A patient's history of pain should also be noted. Most older adults suffer from some chronic pain syndrome and should be considered in the total pain assessment. Approximately 25%–76% of older adults living in the community experience chronic pain and 83%–93% of those living in residential facilities.[18] Both cancer pain and the chronic pain should be included determined as the type of pain will provide information for the management plan.[19]

For patients who can communicate, the impact of pain on the patient's psychological, social, and spiritual well-being should be carefully assessed. For psychological assessment, pain often clusters with other symptoms such as anxiety and depression. These assessments should be routine in any patient with pain. Social assessment includes how the pain impacts the patient's ability to function and interact with others. Often, pain can lead to isolation and loneliness. Spiritual assessment can include how spiritual beliefs influence suffering or facilitate coping with the pain.[20],[21]


  Assessing the Care Environment Top


The environment in which the older adult lives should be carefully assessed for factors that can influence the overall management plan.
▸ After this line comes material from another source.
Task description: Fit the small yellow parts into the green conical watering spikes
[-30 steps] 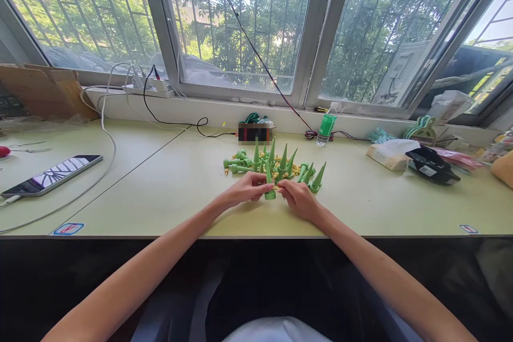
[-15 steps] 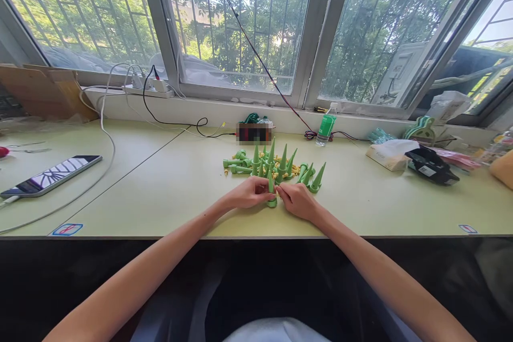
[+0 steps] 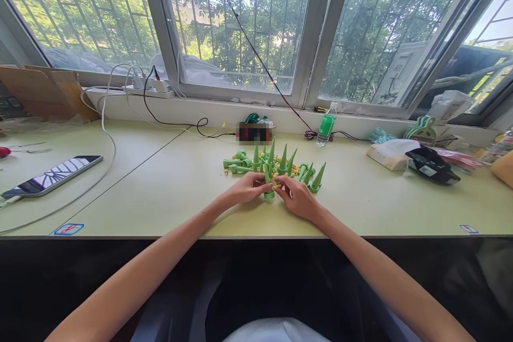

First, older adults can be living in the home, with or without a caregiver, or in long-term care or hospice facility. Home health may or may not be available. Assessment of sight is essential for patients self-managing their care. Forgetfulness and confusion can impact medication adherence. Ensuring that the medication bottles are easy to read and understandable, and making sure an organization system is set-up for success is importance for proper administration and adherence. Pull boxes can be used to assist with tracking and dispensing medications daily. Health-care journals can be used to track pain scores and “as needed” medications taken for breakthrough pain. This allows the clinician to better assess the effectiveness of the employed interventions. In addition, opioids should be locked in a cabinet, and patients and caregivers need to understand the risk of theft that can occur, even with known persons.[22]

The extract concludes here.